THE TASK: Verbatim copy, images excluded: write out each record shown below.

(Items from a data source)
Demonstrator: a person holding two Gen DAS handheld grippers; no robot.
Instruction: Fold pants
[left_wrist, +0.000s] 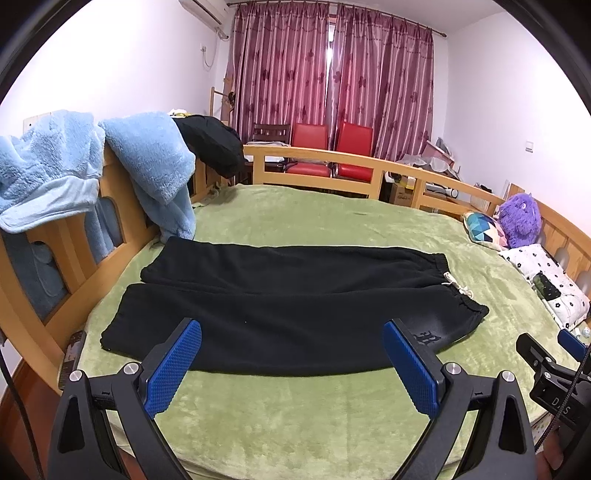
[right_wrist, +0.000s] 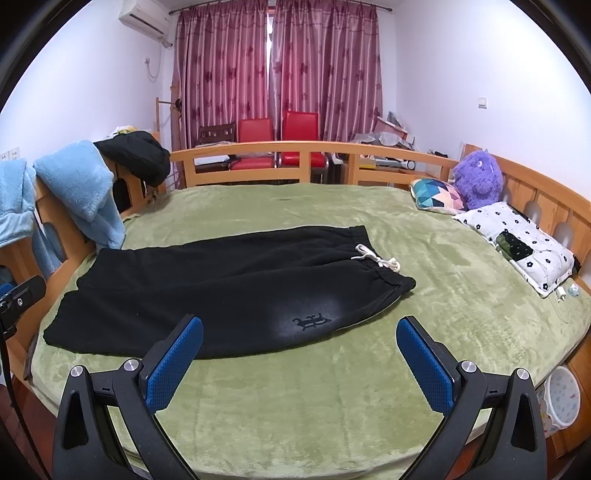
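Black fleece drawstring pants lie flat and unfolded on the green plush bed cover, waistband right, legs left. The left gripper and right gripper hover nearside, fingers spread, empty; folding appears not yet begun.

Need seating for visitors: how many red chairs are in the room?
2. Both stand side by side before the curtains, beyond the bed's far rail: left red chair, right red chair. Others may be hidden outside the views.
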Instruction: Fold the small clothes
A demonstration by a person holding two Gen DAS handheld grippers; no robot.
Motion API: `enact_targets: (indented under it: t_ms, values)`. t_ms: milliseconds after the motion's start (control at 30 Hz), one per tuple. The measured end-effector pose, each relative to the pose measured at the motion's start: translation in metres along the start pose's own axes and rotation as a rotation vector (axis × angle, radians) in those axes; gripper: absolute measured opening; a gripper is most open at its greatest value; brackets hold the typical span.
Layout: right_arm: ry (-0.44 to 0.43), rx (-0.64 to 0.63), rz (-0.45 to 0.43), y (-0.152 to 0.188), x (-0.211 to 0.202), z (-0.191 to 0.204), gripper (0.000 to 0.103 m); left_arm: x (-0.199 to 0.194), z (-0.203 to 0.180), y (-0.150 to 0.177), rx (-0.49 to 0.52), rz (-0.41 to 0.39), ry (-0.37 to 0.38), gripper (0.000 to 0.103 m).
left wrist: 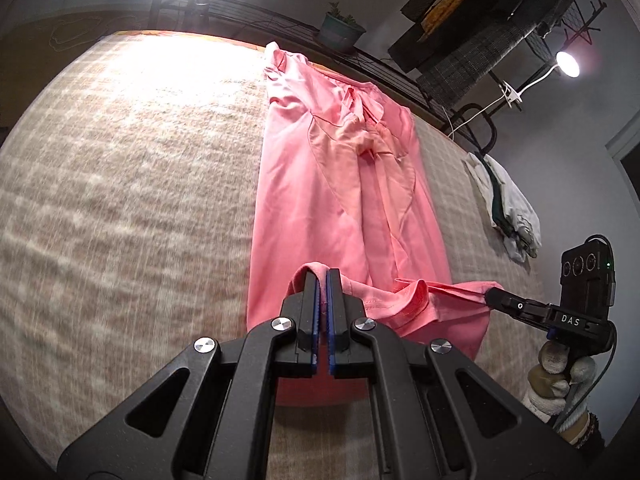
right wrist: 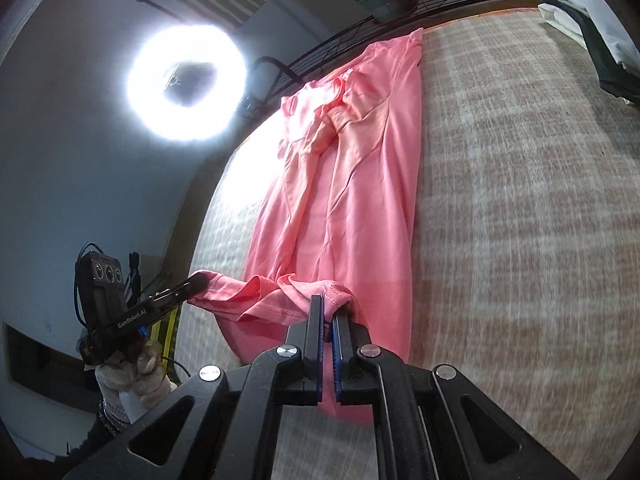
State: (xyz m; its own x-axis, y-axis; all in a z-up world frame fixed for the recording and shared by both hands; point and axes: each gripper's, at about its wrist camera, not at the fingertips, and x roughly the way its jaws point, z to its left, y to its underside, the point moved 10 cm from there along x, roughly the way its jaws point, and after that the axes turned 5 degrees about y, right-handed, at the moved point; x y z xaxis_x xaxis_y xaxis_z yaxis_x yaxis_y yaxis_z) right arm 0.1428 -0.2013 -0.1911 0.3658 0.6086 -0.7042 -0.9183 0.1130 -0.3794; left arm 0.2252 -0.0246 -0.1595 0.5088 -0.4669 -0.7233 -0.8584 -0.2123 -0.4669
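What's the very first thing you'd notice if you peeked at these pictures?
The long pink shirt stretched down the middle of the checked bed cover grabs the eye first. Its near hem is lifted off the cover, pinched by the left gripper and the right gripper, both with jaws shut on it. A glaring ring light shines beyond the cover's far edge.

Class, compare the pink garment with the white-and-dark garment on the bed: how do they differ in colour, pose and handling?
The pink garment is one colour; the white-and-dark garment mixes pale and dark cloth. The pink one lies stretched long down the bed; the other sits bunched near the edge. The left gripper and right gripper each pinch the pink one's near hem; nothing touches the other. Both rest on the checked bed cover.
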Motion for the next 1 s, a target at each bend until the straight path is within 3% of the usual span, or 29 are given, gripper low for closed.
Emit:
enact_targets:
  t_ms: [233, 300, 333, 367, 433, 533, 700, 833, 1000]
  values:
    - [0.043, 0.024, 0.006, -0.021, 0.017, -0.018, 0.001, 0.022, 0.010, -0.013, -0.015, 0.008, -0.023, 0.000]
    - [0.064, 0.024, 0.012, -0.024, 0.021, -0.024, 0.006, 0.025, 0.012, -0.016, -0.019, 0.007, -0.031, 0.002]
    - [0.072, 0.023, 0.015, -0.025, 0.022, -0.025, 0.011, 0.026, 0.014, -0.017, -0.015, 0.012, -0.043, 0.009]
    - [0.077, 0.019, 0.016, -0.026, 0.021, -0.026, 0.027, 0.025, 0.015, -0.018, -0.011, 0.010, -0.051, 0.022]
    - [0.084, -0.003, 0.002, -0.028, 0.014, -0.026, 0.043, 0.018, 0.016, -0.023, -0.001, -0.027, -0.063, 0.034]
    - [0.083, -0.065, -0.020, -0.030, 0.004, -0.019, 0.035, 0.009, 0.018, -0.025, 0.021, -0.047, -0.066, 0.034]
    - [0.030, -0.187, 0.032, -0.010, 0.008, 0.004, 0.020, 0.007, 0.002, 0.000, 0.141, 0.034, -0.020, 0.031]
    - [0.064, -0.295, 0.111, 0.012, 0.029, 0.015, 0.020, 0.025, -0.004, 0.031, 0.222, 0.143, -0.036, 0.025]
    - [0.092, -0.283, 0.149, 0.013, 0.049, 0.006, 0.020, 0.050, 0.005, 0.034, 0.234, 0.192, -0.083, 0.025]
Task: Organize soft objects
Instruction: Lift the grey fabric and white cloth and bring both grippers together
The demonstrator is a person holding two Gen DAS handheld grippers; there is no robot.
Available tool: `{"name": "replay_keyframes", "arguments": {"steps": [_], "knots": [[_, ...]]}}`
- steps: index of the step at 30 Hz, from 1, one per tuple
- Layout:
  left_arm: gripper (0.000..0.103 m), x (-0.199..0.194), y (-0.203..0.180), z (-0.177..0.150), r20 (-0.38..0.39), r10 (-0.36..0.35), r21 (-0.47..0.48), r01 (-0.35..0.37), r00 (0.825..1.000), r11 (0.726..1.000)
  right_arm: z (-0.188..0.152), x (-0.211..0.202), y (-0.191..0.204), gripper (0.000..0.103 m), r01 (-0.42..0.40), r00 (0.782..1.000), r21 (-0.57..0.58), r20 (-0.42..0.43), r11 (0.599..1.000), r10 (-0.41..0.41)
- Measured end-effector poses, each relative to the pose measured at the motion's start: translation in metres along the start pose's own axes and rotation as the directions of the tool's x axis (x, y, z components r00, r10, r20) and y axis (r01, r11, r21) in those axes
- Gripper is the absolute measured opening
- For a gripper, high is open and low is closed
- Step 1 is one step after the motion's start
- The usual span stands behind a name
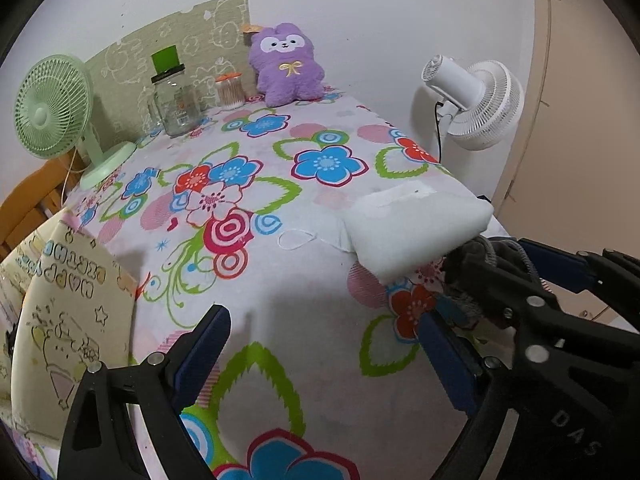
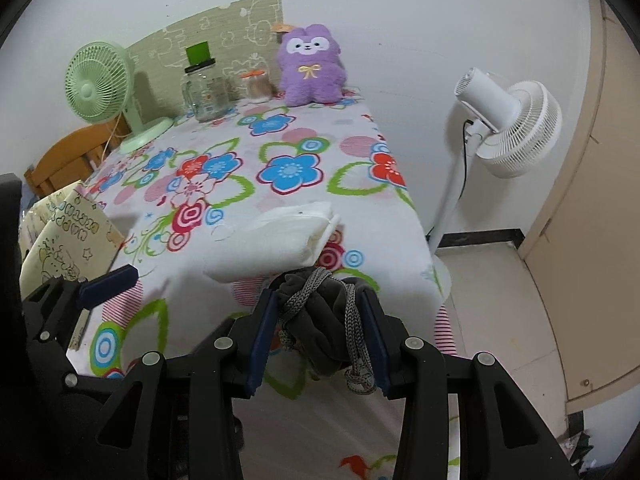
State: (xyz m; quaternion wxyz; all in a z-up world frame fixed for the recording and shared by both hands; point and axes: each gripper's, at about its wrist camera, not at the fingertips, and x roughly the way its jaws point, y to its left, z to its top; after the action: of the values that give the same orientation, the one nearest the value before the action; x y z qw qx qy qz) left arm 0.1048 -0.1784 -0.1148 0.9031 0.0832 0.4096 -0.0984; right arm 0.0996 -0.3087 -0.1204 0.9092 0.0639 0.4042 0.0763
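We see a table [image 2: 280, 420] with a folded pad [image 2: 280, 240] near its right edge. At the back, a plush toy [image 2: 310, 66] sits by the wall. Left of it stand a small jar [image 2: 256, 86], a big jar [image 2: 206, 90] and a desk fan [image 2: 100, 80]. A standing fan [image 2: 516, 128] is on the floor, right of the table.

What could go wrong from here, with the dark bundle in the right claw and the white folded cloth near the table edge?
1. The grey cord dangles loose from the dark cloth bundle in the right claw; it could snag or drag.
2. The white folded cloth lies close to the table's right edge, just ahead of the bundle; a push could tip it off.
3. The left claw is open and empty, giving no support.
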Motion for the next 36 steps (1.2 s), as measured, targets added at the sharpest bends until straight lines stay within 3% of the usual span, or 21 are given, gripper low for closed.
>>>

EXERCISE SOLUTION:
Demonstrator: a person holding two Gen DAS handheld grippers; no robot.
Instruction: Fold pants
[left_wrist, +0.000s] 
[right_wrist, +0.000s] 
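Black fleece drawstring pants lie flat and unfolded on the green plush bed cover, waistband right, legs left. The left gripper and right gripper hover nearside, fingers spread, empty; folding appears not yet begun.

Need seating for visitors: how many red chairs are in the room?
2. Both stand side by side before the curtains, beyond the bed's far rail: left red chair, right red chair. Others may be hidden outside the views.
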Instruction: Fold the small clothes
A demonstration by a person holding two Gen DAS handheld grippers; no robot.
Motion API: `enact_targets: (indented under it: t_ms, values)`. t_ms: milliseconds after the motion's start (control at 30 Hz), one per tuple. The measured end-effector pose, each relative to the pose measured at the motion's start: translation in metres along the start pose's own axes and rotation as a rotation vector (axis × angle, radians) in those axes; gripper: absolute measured opening; a gripper is most open at its greatest value; brackets hold the typical span.
Layout: right_arm: ry (-0.44 to 0.43), rx (-0.64 to 0.63), rz (-0.45 to 0.43), y (-0.152 to 0.188), x (-0.211 to 0.202), z (-0.191 to 0.204), gripper (0.000 to 0.103 m); left_arm: x (-0.199 to 0.194), z (-0.203 to 0.180), y (-0.150 to 0.177), rx (-0.49 to 0.52), rz (-0.41 to 0.39), ry (-0.37 to 0.38), gripper (0.000 to 0.103 m).
left wrist: 
right wrist: 
State: (xyz m; its own x-axis, y-axis; all in a z-up world frame fixed for the recording and shared by both hands; point and axes: each gripper's, at about its wrist camera, not at the fingertips, and x roughly the way its jaws point, z to its left, y to its underside, the point moved 10 cm from there along x, roughly the way its jaws point, and after that the axes turned 5 degrees about y, right-handed, at the moved point; x y z xaxis_x xaxis_y xaxis_z yaxis_x yaxis_y yaxis_z) right arm 0.1428 -0.2013 -0.1911 0.3658 0.6086 -0.7042 -0.9183 0.1130 -0.3794; left arm 0.2252 -0.0246 -0.1595 0.5088 -0.4669 -0.7233 -0.8584 -0.2123 -0.4669
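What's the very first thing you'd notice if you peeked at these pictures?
The long pink shirt stretched down the middle of the checked bed cover grabs the eye first. Its near hem is lifted off the cover, pinched by the left gripper and the right gripper, both with jaws shut on it. A glaring ring light shines beyond the cover's far edge.

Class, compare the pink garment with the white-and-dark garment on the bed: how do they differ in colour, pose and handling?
The pink garment is one colour; the white-and-dark garment mixes pale and dark cloth. The pink one lies stretched long down the bed; the other sits bunched near the edge. The left gripper and right gripper each pinch the pink one's near hem; nothing touches the other. Both rest on the checked bed cover.
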Motion for the next 1 s, a target at each bend until the straight path is within 3% of the usual span, or 29 are given, gripper low for closed.
Emit:
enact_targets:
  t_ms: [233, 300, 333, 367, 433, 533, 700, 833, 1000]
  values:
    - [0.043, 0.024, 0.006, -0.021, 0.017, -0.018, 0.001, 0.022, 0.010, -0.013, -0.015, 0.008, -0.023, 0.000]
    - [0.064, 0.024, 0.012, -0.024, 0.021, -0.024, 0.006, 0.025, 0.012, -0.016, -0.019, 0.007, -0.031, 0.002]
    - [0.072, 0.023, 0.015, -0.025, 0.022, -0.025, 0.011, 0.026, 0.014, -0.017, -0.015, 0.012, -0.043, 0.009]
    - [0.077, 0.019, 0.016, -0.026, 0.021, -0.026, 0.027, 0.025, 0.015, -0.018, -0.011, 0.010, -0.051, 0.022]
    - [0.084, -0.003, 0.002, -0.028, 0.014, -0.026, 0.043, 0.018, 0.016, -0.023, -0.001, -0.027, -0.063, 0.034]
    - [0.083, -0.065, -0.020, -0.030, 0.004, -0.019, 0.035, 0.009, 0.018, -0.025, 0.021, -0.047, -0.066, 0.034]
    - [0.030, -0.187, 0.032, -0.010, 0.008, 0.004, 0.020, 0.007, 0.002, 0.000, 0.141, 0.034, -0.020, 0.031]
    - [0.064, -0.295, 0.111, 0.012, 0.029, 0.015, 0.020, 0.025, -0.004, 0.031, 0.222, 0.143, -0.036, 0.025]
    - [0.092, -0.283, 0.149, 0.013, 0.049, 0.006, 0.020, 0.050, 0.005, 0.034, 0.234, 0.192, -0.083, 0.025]
Task: Organize soft objects
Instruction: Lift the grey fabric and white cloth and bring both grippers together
The demonstrator is a person holding two Gen DAS handheld grippers; there is no robot.
Available tool: `{"name": "replay_keyframes", "arguments": {"steps": [_], "knots": [[_, ...]]}}`
- steps: index of the step at 30 Hz, from 1, one per tuple
- Layout:
  left_arm: gripper (0.000..0.103 m), x (-0.199..0.194), y (-0.203..0.180), z (-0.177..0.150), r20 (-0.38..0.39), r10 (-0.36..0.35), r21 (-0.47..0.48), r01 (-0.35..0.37), r00 (0.825..1.000), r11 (0.726..1.000)
  right_arm: z (-0.188..0.152), x (-0.211..0.202), y (-0.191..0.204), gripper (0.000..0.103 m), r01 (-0.42..0.40), r00 (0.782..1.000), r21 (-0.57..0.58), r20 (-0.42..0.43), r11 (0.599..1.000), r10 (-0.41..0.41)
- Measured end-effector poses, each relative to the pose measured at the motion's start: translation in metres along the start pose's own axes and rotation as the directions of the tool's x axis (x, y, z components r00, r10, r20) and y axis (r01, r11, r21) in those axes
- Gripper is the absolute measured opening
- For a gripper, high is open and low is closed
- Step 1 is one step after the motion's start
- The usual span stands behind a name
State: (xyz m; quaternion wxyz; all in a z-up world frame fixed for the recording and shared by both hands; point and axes: each gripper's, at about its wrist camera, not at the fingertips, and x roughly the way its jaws point, y to its left, z to its top; after the action: of the values that give the same orientation, the one nearest the value before the action; x y z qw qx qy qz) left arm 0.1048 -0.1784 -0.1148 0.9031 0.0832 0.4096 -0.0984; right arm 0.0996 -0.3087 -0.1204 0.9092 0.0639 0.4042 0.0763
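We see a table [image 2: 280, 420] with a folded pad [image 2: 280, 240] near its right edge. At the back, a plush toy [image 2: 310, 66] sits by the wall. Left of it stand a small jar [image 2: 256, 86], a big jar [image 2: 206, 90] and a desk fan [image 2: 100, 80]. A standing fan [image 2: 516, 128] is on the floor, right of the table.

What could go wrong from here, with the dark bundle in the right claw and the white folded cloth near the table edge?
1. The grey cord dangles loose from the dark cloth bundle in the right claw; it could snag or drag.
2. The white folded cloth lies close to the table's right edge, just ahead of the bundle; a push could tip it off.
3. The left claw is open and empty, giving no support.
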Motion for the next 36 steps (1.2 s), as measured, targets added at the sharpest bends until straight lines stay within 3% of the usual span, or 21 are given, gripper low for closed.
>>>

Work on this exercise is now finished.